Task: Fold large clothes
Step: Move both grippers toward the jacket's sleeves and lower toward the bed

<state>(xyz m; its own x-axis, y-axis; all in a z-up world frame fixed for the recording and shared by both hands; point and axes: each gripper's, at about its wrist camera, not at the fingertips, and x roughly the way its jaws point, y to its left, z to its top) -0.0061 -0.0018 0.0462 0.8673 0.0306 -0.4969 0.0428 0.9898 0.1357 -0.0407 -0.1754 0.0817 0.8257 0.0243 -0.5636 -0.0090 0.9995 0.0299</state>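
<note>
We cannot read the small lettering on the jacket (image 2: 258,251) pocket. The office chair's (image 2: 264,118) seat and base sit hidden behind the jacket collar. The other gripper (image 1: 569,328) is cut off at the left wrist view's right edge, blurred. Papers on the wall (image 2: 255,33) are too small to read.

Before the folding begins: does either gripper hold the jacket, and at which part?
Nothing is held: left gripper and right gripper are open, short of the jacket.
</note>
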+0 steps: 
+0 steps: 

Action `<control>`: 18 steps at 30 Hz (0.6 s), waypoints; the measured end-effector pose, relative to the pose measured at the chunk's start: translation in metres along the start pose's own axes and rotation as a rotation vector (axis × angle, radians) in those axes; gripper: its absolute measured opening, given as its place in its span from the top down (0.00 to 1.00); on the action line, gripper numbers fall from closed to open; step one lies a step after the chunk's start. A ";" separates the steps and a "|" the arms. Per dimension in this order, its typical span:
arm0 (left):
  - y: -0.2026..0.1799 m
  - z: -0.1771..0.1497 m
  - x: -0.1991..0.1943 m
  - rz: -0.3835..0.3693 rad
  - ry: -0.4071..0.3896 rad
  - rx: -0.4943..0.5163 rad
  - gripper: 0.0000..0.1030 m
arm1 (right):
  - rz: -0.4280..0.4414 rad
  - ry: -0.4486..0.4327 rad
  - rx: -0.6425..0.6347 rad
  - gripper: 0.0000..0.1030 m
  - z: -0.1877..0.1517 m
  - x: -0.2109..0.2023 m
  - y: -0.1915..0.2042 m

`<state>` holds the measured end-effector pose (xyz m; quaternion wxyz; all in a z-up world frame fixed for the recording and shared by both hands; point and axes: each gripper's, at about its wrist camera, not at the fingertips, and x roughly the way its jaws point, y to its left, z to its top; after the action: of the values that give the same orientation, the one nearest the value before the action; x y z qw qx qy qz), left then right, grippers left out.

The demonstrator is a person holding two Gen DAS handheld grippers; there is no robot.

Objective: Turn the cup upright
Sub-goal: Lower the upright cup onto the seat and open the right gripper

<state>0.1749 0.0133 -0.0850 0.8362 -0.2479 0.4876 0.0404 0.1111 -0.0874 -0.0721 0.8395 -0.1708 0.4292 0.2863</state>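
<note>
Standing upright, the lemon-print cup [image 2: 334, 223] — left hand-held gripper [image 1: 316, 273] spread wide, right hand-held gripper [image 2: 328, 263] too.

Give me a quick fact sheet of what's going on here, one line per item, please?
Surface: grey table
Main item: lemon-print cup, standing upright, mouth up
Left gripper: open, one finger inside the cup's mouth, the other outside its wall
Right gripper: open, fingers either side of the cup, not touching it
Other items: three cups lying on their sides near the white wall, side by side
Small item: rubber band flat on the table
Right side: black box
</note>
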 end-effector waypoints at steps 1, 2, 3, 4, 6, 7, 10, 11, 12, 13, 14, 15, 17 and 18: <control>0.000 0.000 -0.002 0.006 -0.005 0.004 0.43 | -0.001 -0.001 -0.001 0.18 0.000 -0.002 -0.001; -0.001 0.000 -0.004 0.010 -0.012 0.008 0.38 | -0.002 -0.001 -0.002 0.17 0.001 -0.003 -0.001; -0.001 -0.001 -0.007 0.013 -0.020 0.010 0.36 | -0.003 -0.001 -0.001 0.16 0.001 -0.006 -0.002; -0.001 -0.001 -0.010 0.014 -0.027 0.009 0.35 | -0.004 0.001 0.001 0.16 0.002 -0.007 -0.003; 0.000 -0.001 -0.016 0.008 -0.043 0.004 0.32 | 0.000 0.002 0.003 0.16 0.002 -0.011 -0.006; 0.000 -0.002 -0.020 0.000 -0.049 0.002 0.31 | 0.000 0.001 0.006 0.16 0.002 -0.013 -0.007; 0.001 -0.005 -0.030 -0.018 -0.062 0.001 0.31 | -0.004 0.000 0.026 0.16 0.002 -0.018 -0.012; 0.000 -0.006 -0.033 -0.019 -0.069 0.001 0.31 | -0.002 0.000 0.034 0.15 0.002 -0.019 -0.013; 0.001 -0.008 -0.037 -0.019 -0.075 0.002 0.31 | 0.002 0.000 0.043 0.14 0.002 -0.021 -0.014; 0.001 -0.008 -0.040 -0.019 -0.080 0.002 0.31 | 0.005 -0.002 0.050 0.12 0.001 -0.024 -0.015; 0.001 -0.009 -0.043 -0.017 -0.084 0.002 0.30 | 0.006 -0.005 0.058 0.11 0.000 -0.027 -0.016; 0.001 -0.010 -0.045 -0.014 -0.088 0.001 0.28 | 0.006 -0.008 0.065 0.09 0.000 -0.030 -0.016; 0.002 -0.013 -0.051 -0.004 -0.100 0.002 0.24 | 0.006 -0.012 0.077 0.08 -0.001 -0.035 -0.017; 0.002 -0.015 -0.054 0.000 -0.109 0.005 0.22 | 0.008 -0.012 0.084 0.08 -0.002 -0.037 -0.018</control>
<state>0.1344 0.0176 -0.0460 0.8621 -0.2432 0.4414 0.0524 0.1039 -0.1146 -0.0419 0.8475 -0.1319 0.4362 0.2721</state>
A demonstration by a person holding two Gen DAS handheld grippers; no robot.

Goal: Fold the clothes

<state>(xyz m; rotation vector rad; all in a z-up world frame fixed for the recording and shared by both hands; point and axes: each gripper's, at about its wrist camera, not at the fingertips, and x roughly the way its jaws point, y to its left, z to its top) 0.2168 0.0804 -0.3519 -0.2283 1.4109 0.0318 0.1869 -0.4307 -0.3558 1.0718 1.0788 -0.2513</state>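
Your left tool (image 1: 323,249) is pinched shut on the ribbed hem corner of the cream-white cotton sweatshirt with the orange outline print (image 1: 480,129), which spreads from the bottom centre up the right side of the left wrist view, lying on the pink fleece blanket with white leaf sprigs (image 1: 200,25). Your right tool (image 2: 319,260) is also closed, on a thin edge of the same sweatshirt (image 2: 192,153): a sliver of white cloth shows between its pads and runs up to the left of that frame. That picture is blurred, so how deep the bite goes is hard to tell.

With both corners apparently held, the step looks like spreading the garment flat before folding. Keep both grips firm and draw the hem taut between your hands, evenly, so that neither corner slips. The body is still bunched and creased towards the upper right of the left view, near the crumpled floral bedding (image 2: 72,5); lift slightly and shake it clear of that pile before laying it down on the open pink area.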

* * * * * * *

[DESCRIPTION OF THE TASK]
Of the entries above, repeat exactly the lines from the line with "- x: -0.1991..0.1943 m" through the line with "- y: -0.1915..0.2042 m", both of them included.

[FINAL ANSWER]
  - x: -0.1991..0.1943 m
  - rz: -0.3835..0.3693 rad
  - ry: -0.4071..0.3896 rad
  - rx: -0.4943..0.5163 rad
  - gripper: 0.0000..0.1030 m
arm1 (right):
  - rz: -0.4280..0.4414 rad
  - ry: -0.4486..0.4327 rad
  - rx: -0.6425..0.6347 rad
  - gripper: 0.0000..0.1030 m
  - z: -0.1877..0.1517 m
  - x: -0.2109..0.2023 m
  - y: -0.1915..0.2042 m

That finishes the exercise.